Work to be completed:
Restate, exactly and without pictures, the lines from the start of the listing below through the line holding "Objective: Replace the".
*** Data extract
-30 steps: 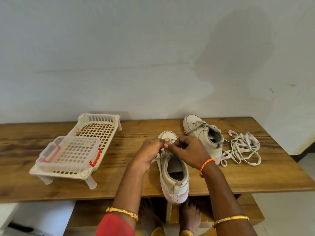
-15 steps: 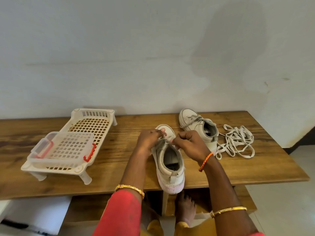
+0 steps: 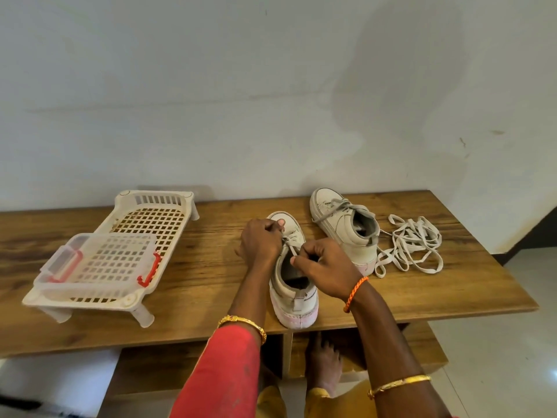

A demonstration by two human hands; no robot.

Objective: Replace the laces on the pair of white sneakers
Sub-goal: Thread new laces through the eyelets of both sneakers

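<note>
A white sneaker (image 3: 294, 292) stands at the front of the wooden table (image 3: 196, 276), heel toward me. My left hand (image 3: 261, 243) pinches the grey lace (image 3: 291, 248) over the sneaker's left side. On the right side my right hand (image 3: 324, 267) grips the same lace above the shoe's opening. The second white sneaker (image 3: 346, 229), with its grey lace still threaded, lies further back on the right. A loose heap of white laces (image 3: 411, 245) rests on the table right of it.
A white plastic basket (image 3: 153, 221) with a clear red-clipped box (image 3: 96, 263) on it stands at the left of the table. A pale wall runs behind. My bare foot (image 3: 322, 362) shows below the table's front edge.
My hands have drawn apart on the lace: the left stays over the toe side, the right has pulled back toward the shoe's opening. The camera has tilted a little.
</note>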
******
Solution below:
-30 steps: 
-15 steps: 
+0 steps: 

A demonstration by two human hands; no robot.

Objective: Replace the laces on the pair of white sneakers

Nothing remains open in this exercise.